→ Goal of the exercise
Write out the data below exactly, beginning with the first line and ending once the line that has "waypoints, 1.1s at" is written.

** Opening Data below block **

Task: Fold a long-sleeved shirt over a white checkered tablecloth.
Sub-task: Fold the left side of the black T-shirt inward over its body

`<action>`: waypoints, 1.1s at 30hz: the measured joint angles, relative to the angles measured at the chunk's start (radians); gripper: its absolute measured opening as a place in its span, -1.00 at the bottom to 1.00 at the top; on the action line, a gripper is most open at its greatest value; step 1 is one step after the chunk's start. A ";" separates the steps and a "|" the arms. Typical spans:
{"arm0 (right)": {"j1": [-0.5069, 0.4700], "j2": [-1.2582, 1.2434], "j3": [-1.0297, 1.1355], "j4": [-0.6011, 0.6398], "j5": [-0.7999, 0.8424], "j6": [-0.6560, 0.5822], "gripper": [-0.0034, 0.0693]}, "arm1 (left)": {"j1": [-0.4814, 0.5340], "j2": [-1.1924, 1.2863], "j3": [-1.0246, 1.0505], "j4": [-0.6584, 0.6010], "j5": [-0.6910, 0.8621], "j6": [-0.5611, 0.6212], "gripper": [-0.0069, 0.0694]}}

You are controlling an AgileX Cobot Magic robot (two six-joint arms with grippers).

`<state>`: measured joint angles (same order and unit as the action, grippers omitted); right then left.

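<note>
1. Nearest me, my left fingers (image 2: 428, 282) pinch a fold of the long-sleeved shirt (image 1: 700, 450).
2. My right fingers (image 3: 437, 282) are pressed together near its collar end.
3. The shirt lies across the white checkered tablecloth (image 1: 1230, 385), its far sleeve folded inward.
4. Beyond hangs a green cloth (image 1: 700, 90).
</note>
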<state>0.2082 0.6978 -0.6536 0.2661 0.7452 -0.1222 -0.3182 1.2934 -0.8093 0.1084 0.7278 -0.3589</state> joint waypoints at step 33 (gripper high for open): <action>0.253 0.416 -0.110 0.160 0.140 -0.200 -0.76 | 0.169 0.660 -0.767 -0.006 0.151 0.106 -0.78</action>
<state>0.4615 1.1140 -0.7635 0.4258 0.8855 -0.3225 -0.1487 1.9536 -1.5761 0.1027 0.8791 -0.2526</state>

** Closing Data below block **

→ Solution for this task
Task: Fold a long-sleeved shirt over a white checkered tablecloth.
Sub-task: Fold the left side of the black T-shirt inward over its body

`<action>`: waypoints, 1.1s at 30hz: the measured joint angles, relative to the angles measured at the chunk's start (radians); gripper: its absolute measured opening as a place in its span, -1.00 at the bottom to 1.00 at the top; on the action line, a gripper is most open at its greatest value; step 1 is one step after the chunk's start. A ";" separates the steps and a "|" the arms. Typical spans:

This completes the answer.